→ What this task involves
Search each line below for "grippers", then return the lines where it appears.

→ Stored data
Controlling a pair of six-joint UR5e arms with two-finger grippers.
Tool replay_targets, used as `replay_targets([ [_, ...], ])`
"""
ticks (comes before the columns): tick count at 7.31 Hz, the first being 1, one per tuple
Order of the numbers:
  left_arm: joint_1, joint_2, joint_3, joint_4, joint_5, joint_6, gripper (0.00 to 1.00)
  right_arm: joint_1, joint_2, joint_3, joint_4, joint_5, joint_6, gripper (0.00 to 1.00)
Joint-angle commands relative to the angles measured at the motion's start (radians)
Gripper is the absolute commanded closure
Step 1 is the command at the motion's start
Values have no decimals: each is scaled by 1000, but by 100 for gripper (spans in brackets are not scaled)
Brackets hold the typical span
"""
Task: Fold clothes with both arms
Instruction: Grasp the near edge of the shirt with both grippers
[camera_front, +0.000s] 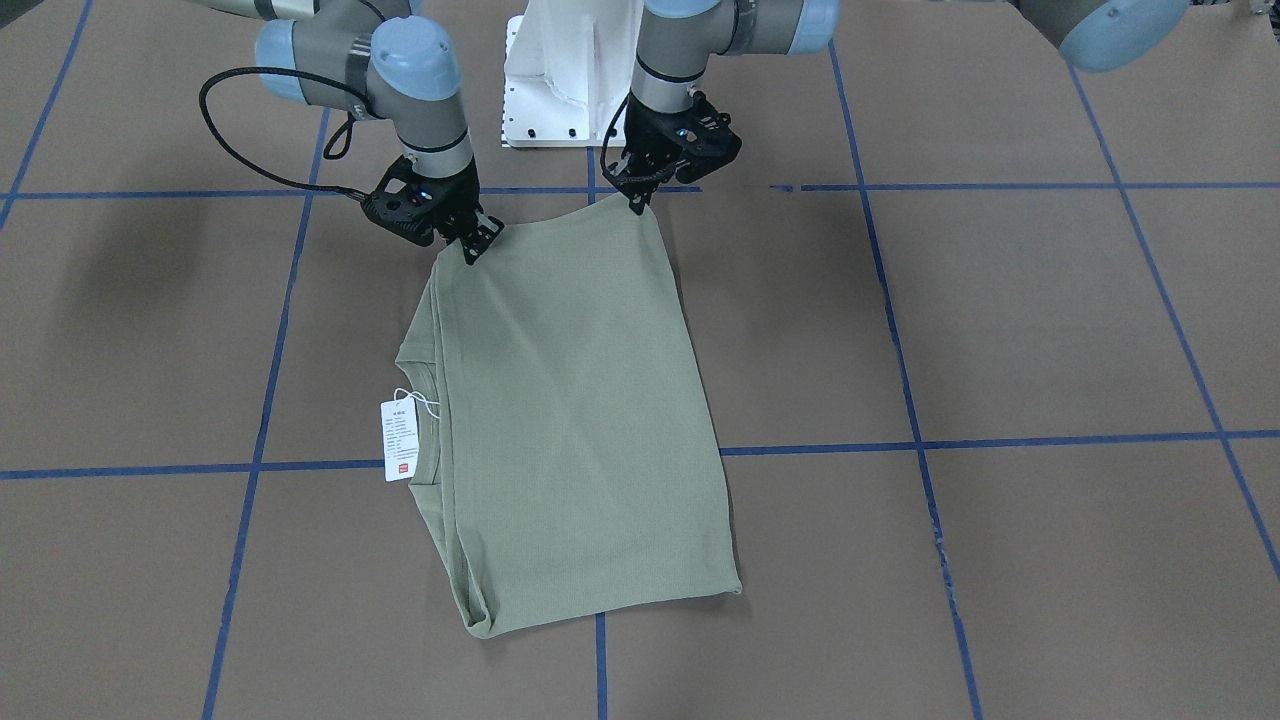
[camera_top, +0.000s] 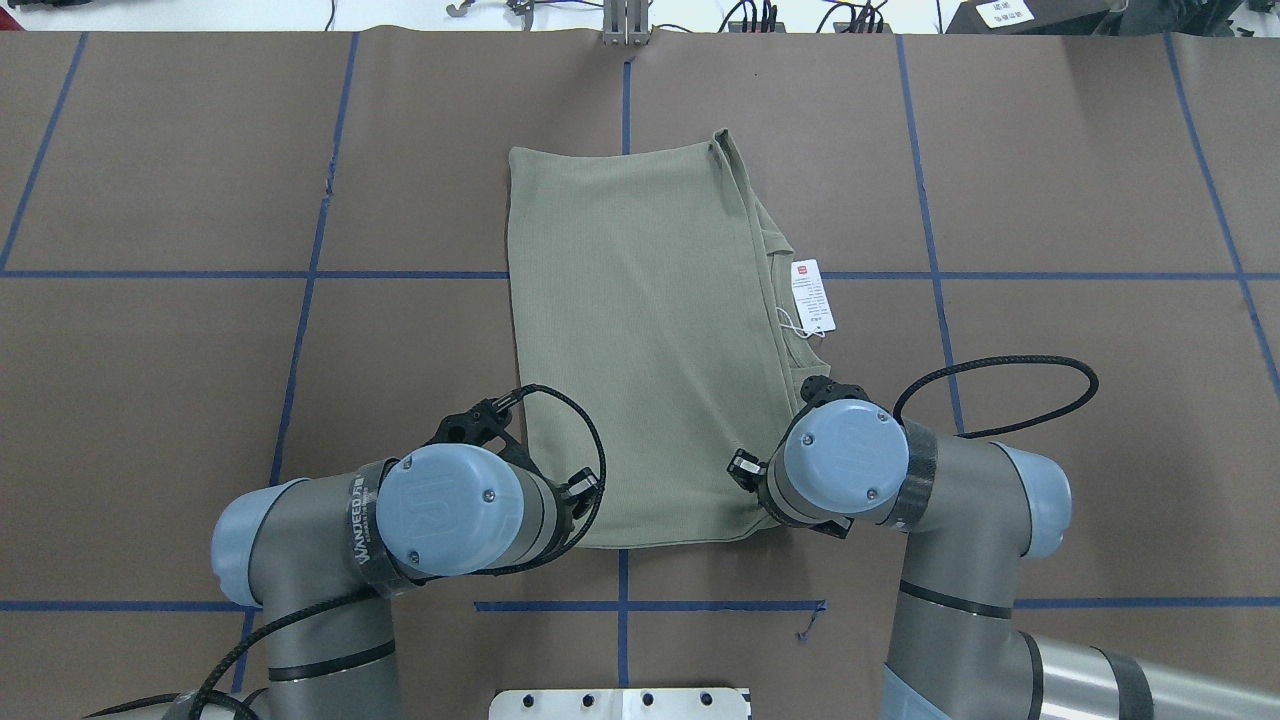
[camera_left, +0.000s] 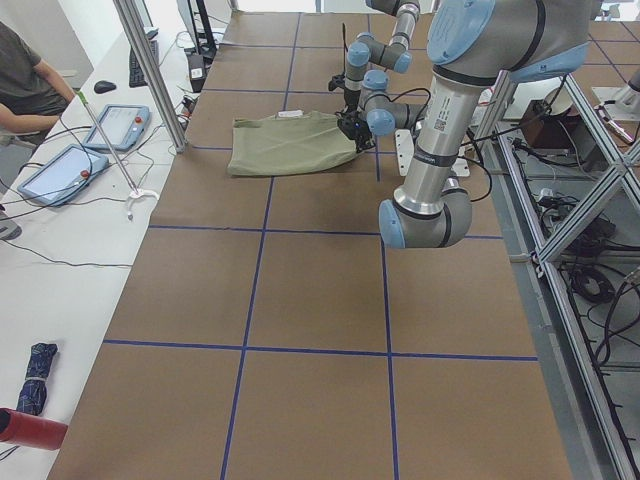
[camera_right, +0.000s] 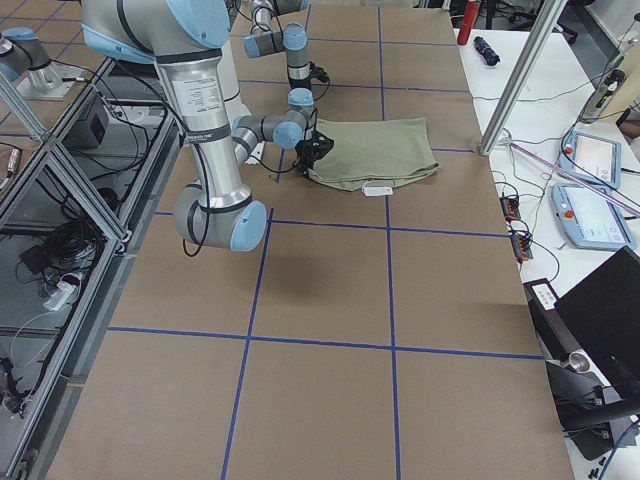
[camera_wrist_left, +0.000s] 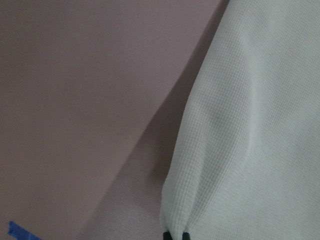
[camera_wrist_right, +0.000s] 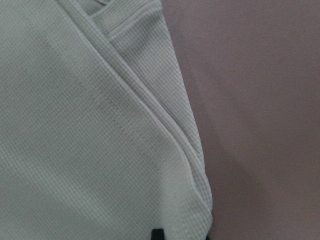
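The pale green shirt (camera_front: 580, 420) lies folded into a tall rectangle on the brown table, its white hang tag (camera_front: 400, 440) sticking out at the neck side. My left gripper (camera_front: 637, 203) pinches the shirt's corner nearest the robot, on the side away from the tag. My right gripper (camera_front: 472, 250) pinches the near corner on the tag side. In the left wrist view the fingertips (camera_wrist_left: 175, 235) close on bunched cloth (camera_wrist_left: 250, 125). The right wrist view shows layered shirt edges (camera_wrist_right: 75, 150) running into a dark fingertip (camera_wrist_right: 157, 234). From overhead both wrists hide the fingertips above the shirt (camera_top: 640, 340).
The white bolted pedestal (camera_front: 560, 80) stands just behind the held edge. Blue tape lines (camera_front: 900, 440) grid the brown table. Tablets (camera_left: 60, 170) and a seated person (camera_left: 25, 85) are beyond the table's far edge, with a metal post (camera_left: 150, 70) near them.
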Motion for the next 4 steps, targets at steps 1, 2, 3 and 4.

→ Answer to this problem
Controlling a pair of six-joint UR5e arms with two-finger grippers.
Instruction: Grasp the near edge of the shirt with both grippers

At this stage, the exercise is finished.